The narrative is mainly linear, which allows the audience to journey alongside the gothic genre film, as it includes lots of enigma. However there is flashbacks at the begining of the narrrative, introduced by Ms Lovett, which allows the audience to identify with her more, as the Proppian helper for both the audience and the protagonist.
Another Proppian helper in the text is the old lady. It is clear that females in the text seem to play the Proppian helper. This could signify that the institution reflect a patriarchial society, reinforcing females stereotypes, where females play a more passive role as a helper, rather than a dominant role as a protagonist. However, it could also signify that females hold power as they know the right information to give to both the audience and the characters within the film.
Themes such as Love, Betrayal and Death are typical of a mainstream film, suggesting the film or at least the institution are of a commercial one. However, the film's unique hybrind genre of musicals, gothic and a hint of humour, introduces the mainstream themes to a niche audience.
Due to the musical genre, the digetic sound track helps move the plot foward or expresses the internal emotions of the characters. This is typical of musicals and is useful to the audience as it introduces different views of the narrative.
Iconographies of the gothic genre are present. For example the strip of white in the black hair- stereotyped view of crazy or insane characters derived from the mad scientist in Frankenstein.
One of the conventions of gothic genre present are a dark gritty mise en scene. This is signified through the colours and the low key lighing. Also the time period of the film also helps, as it is during the Medival period.
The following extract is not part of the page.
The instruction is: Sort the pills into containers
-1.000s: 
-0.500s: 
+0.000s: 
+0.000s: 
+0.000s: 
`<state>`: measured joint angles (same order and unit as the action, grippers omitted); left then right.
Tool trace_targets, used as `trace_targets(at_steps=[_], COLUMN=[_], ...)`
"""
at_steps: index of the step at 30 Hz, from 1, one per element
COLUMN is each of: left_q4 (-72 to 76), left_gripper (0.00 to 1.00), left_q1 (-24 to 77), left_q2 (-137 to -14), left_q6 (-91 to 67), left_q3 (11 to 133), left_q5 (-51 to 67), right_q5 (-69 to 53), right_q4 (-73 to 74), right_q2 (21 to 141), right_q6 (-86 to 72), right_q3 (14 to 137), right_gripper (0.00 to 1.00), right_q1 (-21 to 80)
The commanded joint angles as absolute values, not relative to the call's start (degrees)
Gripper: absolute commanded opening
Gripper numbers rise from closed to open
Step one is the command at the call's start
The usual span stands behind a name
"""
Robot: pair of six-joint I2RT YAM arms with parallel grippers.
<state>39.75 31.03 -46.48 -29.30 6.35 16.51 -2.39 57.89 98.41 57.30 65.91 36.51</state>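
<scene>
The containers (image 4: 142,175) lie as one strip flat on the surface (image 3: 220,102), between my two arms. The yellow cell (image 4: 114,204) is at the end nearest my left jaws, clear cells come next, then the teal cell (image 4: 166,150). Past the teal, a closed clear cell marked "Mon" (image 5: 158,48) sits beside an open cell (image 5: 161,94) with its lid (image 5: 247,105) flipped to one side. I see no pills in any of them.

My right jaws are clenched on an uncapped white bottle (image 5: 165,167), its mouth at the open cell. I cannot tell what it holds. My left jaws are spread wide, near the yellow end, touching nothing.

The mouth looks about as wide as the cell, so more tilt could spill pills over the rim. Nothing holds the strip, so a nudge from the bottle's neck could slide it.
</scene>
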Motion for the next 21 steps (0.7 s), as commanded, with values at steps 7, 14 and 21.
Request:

Tim Burton is a director famously linked with the Gothic genre with films such as Corspe Bride, Batman, And Nightmare Before Christmas. Tim Burton alongside Johnny Depp is a duo known to work together for example Corspe Bride, Edward Scissorhands, Charlie and the Chocolate Factory and Sleepy Hollow. Therefore audiences will have a certain expectation for the style and genre of the film, In particular expecting a strong male protagonist from Depp.
Helena Bonhem Carter is the main female character, who like Depp and Burton is famous for playing characters in "dark" films such as the Harry Potter series and Alice in Wonderland. She usually plays a charatcer which is mad or whacky, which is also present in this film.
RESEARCH AND PRODUCTION: How does the Reality TV genre construct "Reality" and why is it so popular?
Wednesday, 28 July 2010
Tuesday, 27 July 2010
Media Representations
The protagonist, Sweeney Todd is represented as a character with two sides. These two sides are signified by his two names: Benjamin Barker and Sweeney Todd. Benjamin Barker represents the protagonist's previous life shown in the flash backs. The mise-en-scene, such as the high key lighting and flowers props, connoting love beauty and life, signifies his life was happy and cheerful. In contrast Sweeny Todd is his new life signified by the dark mise en scen using low key lighing and a slight bright hue, which connotes sadness, reflecting the characters reveneful and sad emotions.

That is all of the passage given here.